Natürlich sind sie darauf aus, ihre Spuren zu verwischen, deswegen werden sie niemals als solche zu identifizieren sein - sie werden sich nur Einzelnen offenbaren - die allerdings, wenn sie kritisch sind, keine Möglichkeit haben, solche Offenbarungen zu hinterfragen, und, wenn sie sehnsüchtig auf eine solche Begegnung hingearbeitet haben, keine Neigung dazu haben, die Wahrheit des Empfangenen zu bezweifeln. Dieses Spiel ist so angelegt, das es weder als Betrug entlarvt, noch als Fakt dokumentiert werden kann - das Geheimnis verbirgt sich im Geheimnis: Nur die geheimen Meister und Adepten sind die wahren; die öffentlich auftretenden sind Imitatoren: Sie sterben nach einiger Zeit (wenn sie nicht nach Indien versetzt werden), sie erfüllen ihre Versprechungen nicht, sie enttäuschen - wen interessiert das aber noch nach einigen Jahren des allmählichen Vergessens? Und wenn auch alles, entgegen der Wahrscheinlichkeit, einer Wandersage aufgesessen zu sein, der Wahrheit entsprechen sollte, niemand, der nicht die Meister selbst getroffen hat, darf darüber anders als in der Möglichkeitsform reden oder schreiben, will er sich nicht in die lange Reihe der Scharlatane einreihen, Betrüger und Selbstbetrüger, die sich auf diesem Gebiet getummelt haben und noch tummeln.

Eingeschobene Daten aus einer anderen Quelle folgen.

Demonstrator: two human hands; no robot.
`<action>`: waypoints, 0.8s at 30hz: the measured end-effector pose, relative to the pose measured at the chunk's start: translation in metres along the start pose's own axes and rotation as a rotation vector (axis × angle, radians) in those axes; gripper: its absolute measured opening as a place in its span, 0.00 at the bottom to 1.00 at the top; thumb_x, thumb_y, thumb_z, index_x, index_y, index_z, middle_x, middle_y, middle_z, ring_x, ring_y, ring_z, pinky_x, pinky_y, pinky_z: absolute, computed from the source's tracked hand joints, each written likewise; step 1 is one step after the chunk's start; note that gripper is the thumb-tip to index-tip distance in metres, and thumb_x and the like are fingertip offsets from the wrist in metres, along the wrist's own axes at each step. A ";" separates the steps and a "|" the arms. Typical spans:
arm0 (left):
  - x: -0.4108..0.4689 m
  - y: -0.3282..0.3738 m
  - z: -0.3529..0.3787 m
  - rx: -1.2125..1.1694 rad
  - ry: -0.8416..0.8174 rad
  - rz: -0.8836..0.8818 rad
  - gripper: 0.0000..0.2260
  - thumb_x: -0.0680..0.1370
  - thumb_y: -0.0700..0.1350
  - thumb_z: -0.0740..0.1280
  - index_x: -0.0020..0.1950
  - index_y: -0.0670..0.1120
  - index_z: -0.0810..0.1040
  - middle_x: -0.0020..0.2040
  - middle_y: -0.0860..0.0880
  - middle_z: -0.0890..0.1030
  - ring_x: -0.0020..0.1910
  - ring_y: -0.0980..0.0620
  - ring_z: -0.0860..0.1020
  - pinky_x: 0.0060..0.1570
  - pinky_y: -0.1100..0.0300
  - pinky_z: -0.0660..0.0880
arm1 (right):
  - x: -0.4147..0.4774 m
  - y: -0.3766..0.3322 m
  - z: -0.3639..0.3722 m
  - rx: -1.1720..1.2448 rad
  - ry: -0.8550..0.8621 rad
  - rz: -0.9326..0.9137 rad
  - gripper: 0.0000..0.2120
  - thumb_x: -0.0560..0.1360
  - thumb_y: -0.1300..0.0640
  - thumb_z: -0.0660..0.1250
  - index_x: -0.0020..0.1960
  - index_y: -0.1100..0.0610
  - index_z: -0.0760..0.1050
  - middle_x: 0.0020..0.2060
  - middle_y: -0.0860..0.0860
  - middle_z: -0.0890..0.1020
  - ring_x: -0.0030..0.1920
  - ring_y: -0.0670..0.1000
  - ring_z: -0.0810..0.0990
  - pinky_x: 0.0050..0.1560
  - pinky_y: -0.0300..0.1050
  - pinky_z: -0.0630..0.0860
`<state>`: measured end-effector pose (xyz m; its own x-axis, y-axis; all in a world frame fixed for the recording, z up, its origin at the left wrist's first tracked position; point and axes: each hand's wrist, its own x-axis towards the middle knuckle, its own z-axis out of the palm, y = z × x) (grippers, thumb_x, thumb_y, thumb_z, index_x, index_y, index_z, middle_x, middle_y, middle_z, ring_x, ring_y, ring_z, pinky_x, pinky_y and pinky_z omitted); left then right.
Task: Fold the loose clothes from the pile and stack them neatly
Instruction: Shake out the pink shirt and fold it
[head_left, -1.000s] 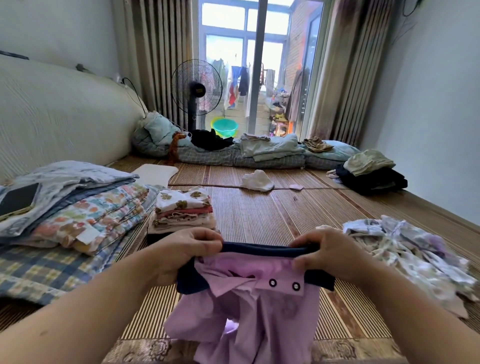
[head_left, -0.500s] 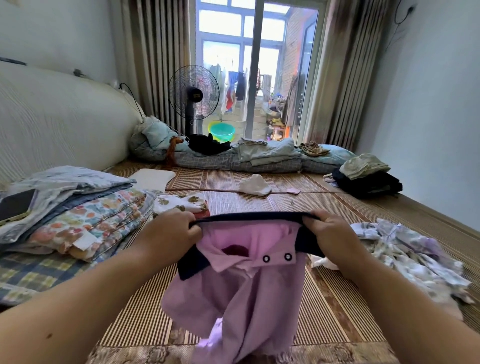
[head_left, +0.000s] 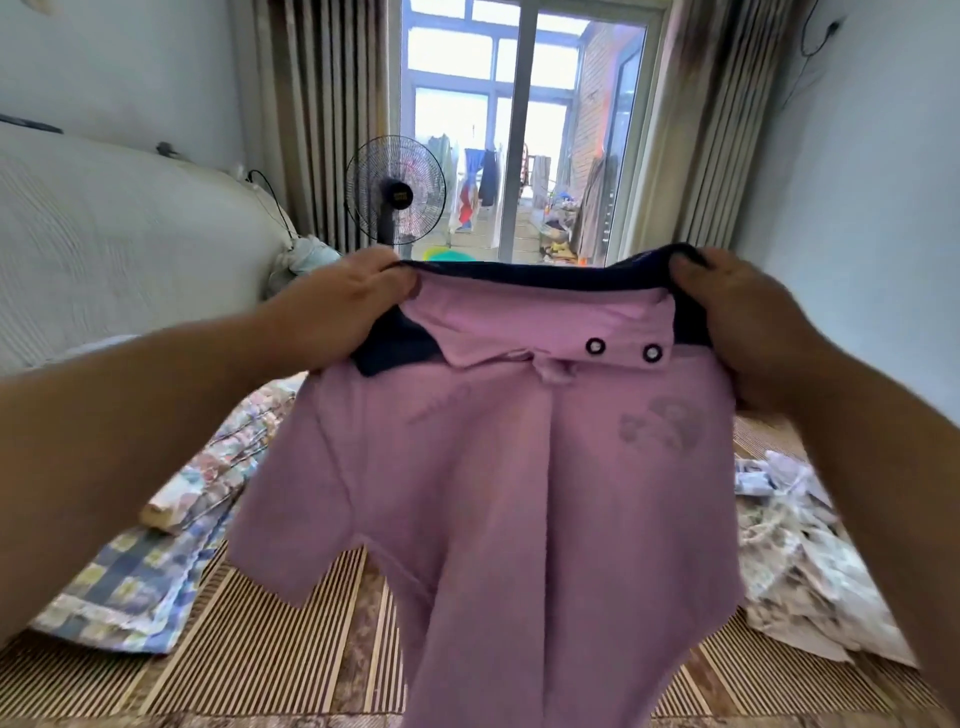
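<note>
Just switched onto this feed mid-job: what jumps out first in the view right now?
A pink polo shirt with a dark navy collar fills the centre, held up in the air by the left hand and right hand, each gripping a collar end. Behind it stands a black fan before the bright balcony door. A loose floral pile lies on the mat at right, and folded bedding at left.

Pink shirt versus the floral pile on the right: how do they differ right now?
The pink shirt is held up in the air by the left hand and right hand; the floral pile lies on the mat. The shirt hangs spread and fairly smooth; the pile is crumpled. The shirt is plain pink with a navy collar; the pile is pale and patterned. Neither is folded.
</note>
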<state>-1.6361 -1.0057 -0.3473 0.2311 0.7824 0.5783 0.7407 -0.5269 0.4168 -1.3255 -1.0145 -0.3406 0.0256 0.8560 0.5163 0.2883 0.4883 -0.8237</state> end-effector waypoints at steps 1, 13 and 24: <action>0.007 -0.002 -0.001 0.039 0.004 -0.009 0.11 0.82 0.52 0.57 0.46 0.48 0.73 0.42 0.51 0.75 0.41 0.55 0.73 0.40 0.63 0.66 | 0.005 -0.001 -0.004 -0.009 -0.033 0.007 0.05 0.73 0.49 0.67 0.44 0.49 0.80 0.40 0.51 0.85 0.40 0.50 0.82 0.44 0.48 0.77; 0.021 -0.116 0.141 0.148 -0.400 -0.313 0.26 0.62 0.69 0.59 0.42 0.50 0.80 0.38 0.52 0.81 0.39 0.55 0.78 0.39 0.58 0.73 | 0.034 0.177 0.033 -0.420 -0.372 0.227 0.13 0.68 0.49 0.76 0.48 0.55 0.81 0.38 0.47 0.84 0.38 0.47 0.81 0.40 0.41 0.76; 0.011 -0.233 0.315 0.258 -0.492 -0.611 0.23 0.79 0.60 0.52 0.52 0.47 0.80 0.60 0.43 0.79 0.58 0.43 0.76 0.50 0.57 0.68 | 0.055 0.386 0.087 -0.736 -0.457 0.416 0.16 0.81 0.48 0.58 0.37 0.53 0.72 0.45 0.57 0.81 0.49 0.58 0.78 0.46 0.47 0.69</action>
<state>-1.6071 -0.7700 -0.6590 -0.0537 0.9939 -0.0968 0.9330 0.0844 0.3498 -1.2959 -0.7639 -0.6501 -0.0690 0.9962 -0.0536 0.8728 0.0342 -0.4869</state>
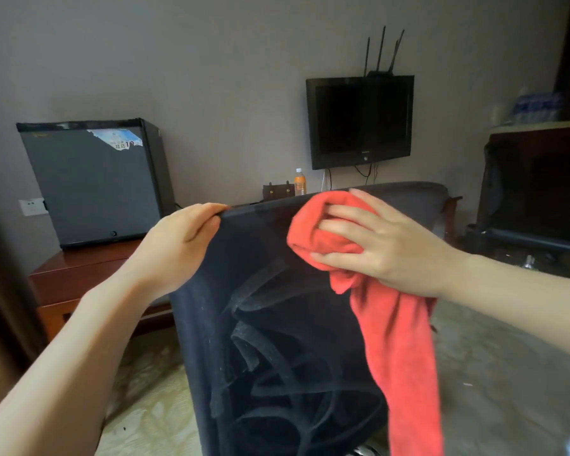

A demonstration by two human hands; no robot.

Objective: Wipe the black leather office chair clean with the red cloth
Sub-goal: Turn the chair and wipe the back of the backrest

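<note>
The cloth point(399, 340) hangs below my right hand point(382, 248), whose spread fingers clutch its bunched top against the chair point(270, 324) back, just under the top edge. My left hand point(181, 238) pinches that edge (steadying it). Best to wipe downward with even pressure.

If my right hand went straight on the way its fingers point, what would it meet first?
Probably the left hand, gripping the top edge of the chair back; the right hand, with the red cloth, points leftward along it.
</note>
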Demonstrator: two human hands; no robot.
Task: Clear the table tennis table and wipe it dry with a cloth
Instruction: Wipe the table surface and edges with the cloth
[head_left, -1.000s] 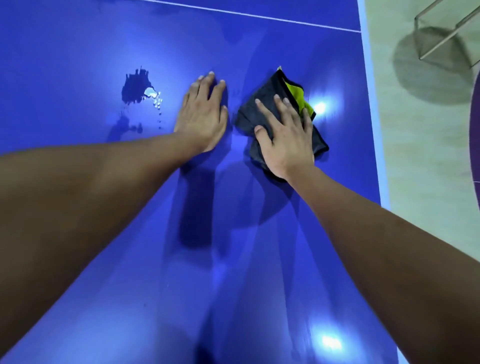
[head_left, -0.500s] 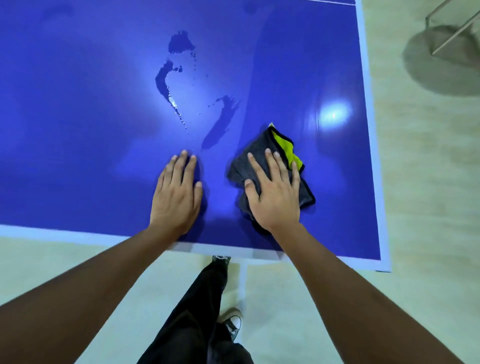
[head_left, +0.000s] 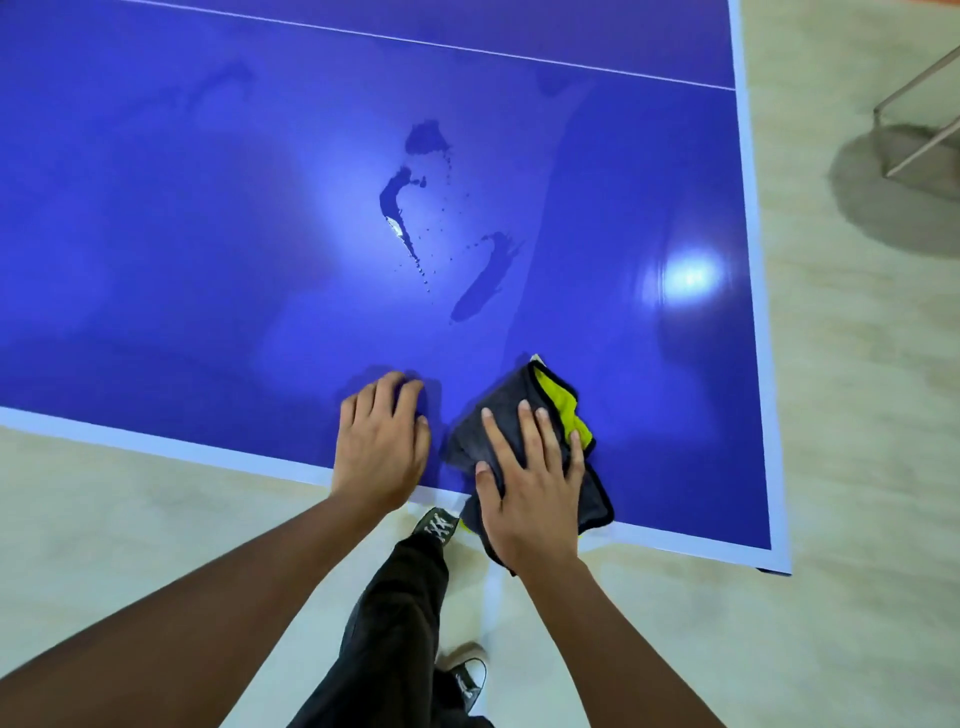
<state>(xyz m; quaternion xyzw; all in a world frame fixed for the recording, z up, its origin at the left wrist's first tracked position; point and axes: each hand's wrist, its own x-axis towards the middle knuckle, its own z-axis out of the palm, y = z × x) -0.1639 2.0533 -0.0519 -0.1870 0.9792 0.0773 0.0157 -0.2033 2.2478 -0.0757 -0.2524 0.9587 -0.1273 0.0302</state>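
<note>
While the right hand (head_left: 530, 483) lies flat on the grey-and-yellow microfibre cloth (head_left: 511, 392), fingers straight and spread and pressing rather than gripping, the wet patches are not yet reached. The long puddle (head_left: 397, 202), the smeared streak (head_left: 483, 280) and the small blot (head_left: 423, 137) all sit well beyond the fingertips, with droplets scattered between them.

The cloth is under the palm at the near edge (head_left: 156, 441) of the table tennis table (head_left: 208, 260), and its rear part hangs off behind the heel of the hand. To my eye, the next stroke should push forward from the fingertips with even palm weight, taking the streak first. Bunching the overhang back under the hand would put more dry fabric on the water.

Just to the thumb side, the left hand (head_left: 382, 447) props on the surface, its fingers bent, tips down, holding nothing. It looks a fair brace for leaning.

Ahead of both hands the blue surface runs open. Out past the little finger lies the side edge (head_left: 753, 260), so sideways strokes risk flicking water onto the floor. A metal frame (head_left: 914, 130) stands beyond it.
</note>
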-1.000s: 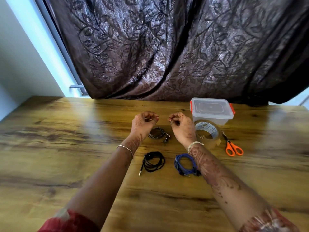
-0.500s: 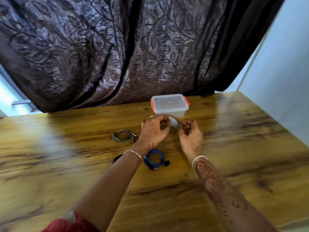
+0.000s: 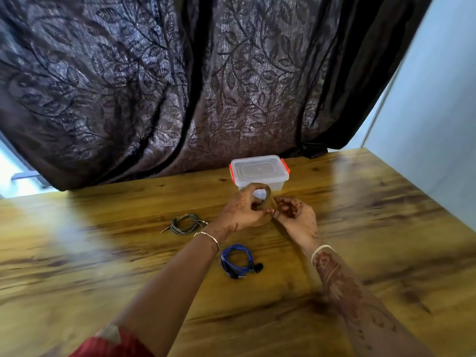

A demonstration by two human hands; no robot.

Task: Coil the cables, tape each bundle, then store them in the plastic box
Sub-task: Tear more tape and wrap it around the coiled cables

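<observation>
Tape roll point(image 3: 268, 195), brown and translucent, is held upright just above the tabletop point(image 3: 373, 228). The left hand point(image 3: 240, 211) grips it, fingers point(image 3: 253, 189) curled over its top rim and thumb hooked into the core, which hides most of the ring. The right hand point(image 3: 296, 217) has its fingers curled, fingertips point(image 3: 270, 211) against the roll's right edge; blur keeps me from telling whether they pinch a tape end. Just beyond the roll stands a clear plastic box with orange latches point(image 3: 258, 171), lid on, its near wall partly covered by the roll and the left hand. Left of the hands lies a grey coiled cable point(image 3: 185, 224), plugs sticking out. Nearer, between the two forearms, lies a blue coiled cable with black plugs point(image 3: 237, 261), just beside the left wrist with its thin metal bangle point(image 3: 208, 238). The right wrist wears a white bangle point(image 3: 320, 251). A dark brown leaf-patterned curtain point(image 3: 180, 86) hangs along the far edge.
</observation>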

Ich will nicht die Möglichkeit abtun, dafür verstehe ich zuwenig davon, dass irgendjemand irgendeinmal den Prozess des Goldmachens erfolgreich durchgeführt hat - dass irgendwo auf der Welt die geheimnisvollen Meister existieren - ich bezweifele einfach nur, dass es bis jetzt glaubhafte Zeugen dafür gibt, Menschen, die selbst damit in Berührung gekommen waren und deren Zeugnis glaubwürdig ist. Menschen, die nicht von diesen Behauptungen profitieren. Nicht Gründer von Glaubenssystemen, die dadurch deren Legitimität nachweisen wollen, nicht Verkäufer von okkulten Büchern und Lehren. Keine Erfinderinnen von theosophischen Systemen, die erwiesenermaßen ihre gutgläubigen Anhänger betrogen haben, keine Rückdatierer von Begründungsurkunden scheinbar uralter Logen, keine Fabulierer geheimnisvoller Geschichten, die als beispielhafte Erzählung großartig wären, zum Nachdenken bringen würden, aber als Tatsachenbehauptung einfach nur lügenhafte Vorspiegelungen sind - keine Aufschneider und Profiteure der Sensation des Geheimnisumwobenen.